Father, may I, as I have prayed before, come to be more outward
in my faith, more outgoing. May I be one to exemplify this which
You are preaching to me, to move beyond surface conversations and
into this lifestyle of mentoring, even in such brief encounters as
may transpire at church. May I grow into a boldness to explain this
joy that is in me when asked, and may I come to comport myself in a
manner that would give rise to that sort of question. May I, in
short, be useful in Your kingdom in accordance with Your design.
Amen.
Dual Aspect Testimony (11/03/22)
Together with Paul’s appeal to the two-track approach he took to
ministering among these believers, there is also notice of a twofold
testimony two his ministry. “You are witnesses.
So is God.” Now, in and of itself, that’s not much of a
claim. It is, rather, a bare statement of fact. And it is true of
every one of us. As we go through our day, whatever our pursuits and
whatever the setting, those around us are witnesses, and so is God.
Our greatest challenge may well be that we tend to focus on the one to
the exclusion of the other. For most of us, that’s going to translate
to concerning ourselves with the witness of our fellow man, and
becoming somewhat forgetful that we live before the face of God.
There are some, however, who slide off in the opposite direction,
becoming so singularly concerned with what they suppose to be God’s
judgment of them that they are utterly neglectful of how they are
perceived by others. Before I explore that thought further, though,
let’s look more at what Paul says of this testimony.

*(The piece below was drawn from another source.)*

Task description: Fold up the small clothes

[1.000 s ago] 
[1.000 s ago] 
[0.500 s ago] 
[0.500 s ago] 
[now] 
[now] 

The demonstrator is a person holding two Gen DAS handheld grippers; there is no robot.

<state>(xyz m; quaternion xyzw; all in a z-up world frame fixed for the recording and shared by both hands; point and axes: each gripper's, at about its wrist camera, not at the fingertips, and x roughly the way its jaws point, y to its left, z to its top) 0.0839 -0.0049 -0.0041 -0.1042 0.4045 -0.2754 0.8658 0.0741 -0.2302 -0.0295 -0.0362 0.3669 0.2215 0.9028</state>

He doesn’t leave this at bare statement of what is true for every
man. He observes what they are able to testify about him. We behaved
devoutly and uprightly. Now, as to devoutness, it must be admitted
that man can only surmise. We see, after all, only appearances, and
appearances can disguise an evil heart with seeming pleasantness and
forthrightness. I can, to a goodly degree, determine whether you have
deal uprightly with me, been just in your dealings, or whether you’ve
been seeking to take advantage of me, to rob and steal. I can, in
other words, assess your actions, your outward deeds and the words you
may speak. But I cannot judge the heart. I can only sense it as best
I may through the evidence you present in word and deed. But as I
say, word and deed can lie about the heart, at least to a point. Word
and deed can lie about a heart sufficiently for the wolf to gain entry
and gain hearing among the sheep, they all the while supposing him
just another sheep such as themselves.
This being the case, to stop at indicating that they were witness to
how Paul and company spoke and acted is of limited value in and of
itself. So, Paul calls his second witness. God knows. And what God
knows is the devoutness in which they pursued their course. They knew
that what had been done in reference to man was done from a
determination to be honoring to God.
There is wide agreement amongst the commentaries that this
association holds: To God belongs the testimony to devoutness, and to
man belongs the testimony to uprightness. There is some variance,
however, in what to make of it. Clarke, for example, suggests this
devoutness is directly concerned with behavior in reference to God.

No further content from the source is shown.